Además del diseño gráfico, exploró la intersección entre arte y artesanía paraguaya con la creación de OILE, la primera tienda en el país que fusionó estas disciplinas. Ese espacio fue testigo de la evolución del diseño local, que hoy, según ella, vive un momento de mayor libertad. “Por fin le dieron la importancia que tiene. Veo mucho diseño y no solo gráfico, sino en todas sus áreas”, celebra.

A pesar de los avances, Patricia mantiene una postura crítica sobre los desafíos actuales, especialmente frente al avance de la inteligencia artificial. “Da la impresión de que cualquiera puede diseñar, pero el resultado nunca va a tener el alma de lo pensado, estudiado y trabajado desde el sentir humano. Eso es único”, reflexiona.

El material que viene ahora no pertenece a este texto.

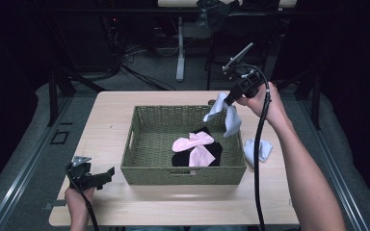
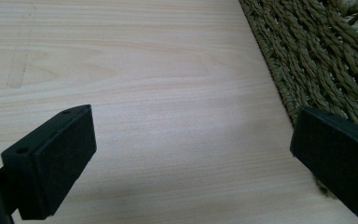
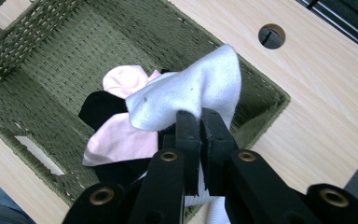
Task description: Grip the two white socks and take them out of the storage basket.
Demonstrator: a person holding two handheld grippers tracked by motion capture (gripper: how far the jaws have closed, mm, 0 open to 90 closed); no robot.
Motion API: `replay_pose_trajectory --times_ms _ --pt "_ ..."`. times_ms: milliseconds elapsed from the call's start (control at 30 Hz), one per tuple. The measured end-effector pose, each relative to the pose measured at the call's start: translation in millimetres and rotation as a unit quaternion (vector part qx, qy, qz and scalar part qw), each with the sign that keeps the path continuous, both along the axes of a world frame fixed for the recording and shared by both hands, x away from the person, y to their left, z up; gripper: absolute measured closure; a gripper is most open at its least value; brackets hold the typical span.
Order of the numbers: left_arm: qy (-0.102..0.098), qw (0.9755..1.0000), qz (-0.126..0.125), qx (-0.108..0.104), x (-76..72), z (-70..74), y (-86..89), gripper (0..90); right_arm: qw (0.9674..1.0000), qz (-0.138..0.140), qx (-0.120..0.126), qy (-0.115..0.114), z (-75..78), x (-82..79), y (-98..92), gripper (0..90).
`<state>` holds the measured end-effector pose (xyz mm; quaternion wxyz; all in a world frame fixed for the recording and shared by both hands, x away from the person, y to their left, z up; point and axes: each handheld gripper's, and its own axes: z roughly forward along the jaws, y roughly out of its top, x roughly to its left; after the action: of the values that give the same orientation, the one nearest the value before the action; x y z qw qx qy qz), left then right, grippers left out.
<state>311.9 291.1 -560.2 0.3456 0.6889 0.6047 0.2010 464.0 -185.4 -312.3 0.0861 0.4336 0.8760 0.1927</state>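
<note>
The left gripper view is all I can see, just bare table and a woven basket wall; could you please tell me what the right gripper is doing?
Observer: The right gripper is shut on a white sock, held in the air above the far right corner of the basket.
Operator: Thank you. Is anything in the basket?
Observer: Yes, a pink sock lies on top of a black sock on the basket floor.
Operator: Are any socks left outside it?
Observer: One more white sock lies on the table, just right of the basket.
</note>
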Motion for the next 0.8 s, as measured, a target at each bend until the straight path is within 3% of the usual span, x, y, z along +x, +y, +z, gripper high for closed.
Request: replay_pose_trajectory --times_ms 433,800 --pt "-0.001 1.0000 0.001 -0.001 -0.1 -0.2 0.6 0.3 0.9995 -0.031 0.002 -0.011 10.4 -7.6 -39.9 87.3" --pt "0.000 1.0000 0.002 -0.003 -0.1 0.0 1.1 0.3 0.9964 -0.077 0.027 -0.025 11.8 -19.5 -87.6 87.3"
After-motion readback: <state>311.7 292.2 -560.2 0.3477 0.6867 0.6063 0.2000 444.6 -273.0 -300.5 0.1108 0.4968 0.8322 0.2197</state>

Hoy, de regreso a Paraguay tras una experiencia de casi cinco años fuera del país, se encuentra en un proceso de reconexión con el mercado y con su faceta más personal. Collage, fotografía, acuarela y escritura forman parte de su experimentación constante. “No abandonar lo que amo y que es mi esencia: jugar y experimentar. Ese es mi mayor desafío”, admite.

Con gratitud, también recuerda sus inicios en Level, cuando fue convocada por Elías Saba y Rocío Báez para dar forma al equipo creativo. “Siempre quise diseñar en una revista. Armar el grupo y sentar las bases de Level fue un honor y un sueño cumplido”, confiesa.

Su mensaje para quienes recién comienzan resume la filosofía que la acompaña desde siempre: observar. “Todo queda grabado en nosotros y se convierte en insumo. En lo más simple y sencillo están las mejores cosas escondidas”, afirma.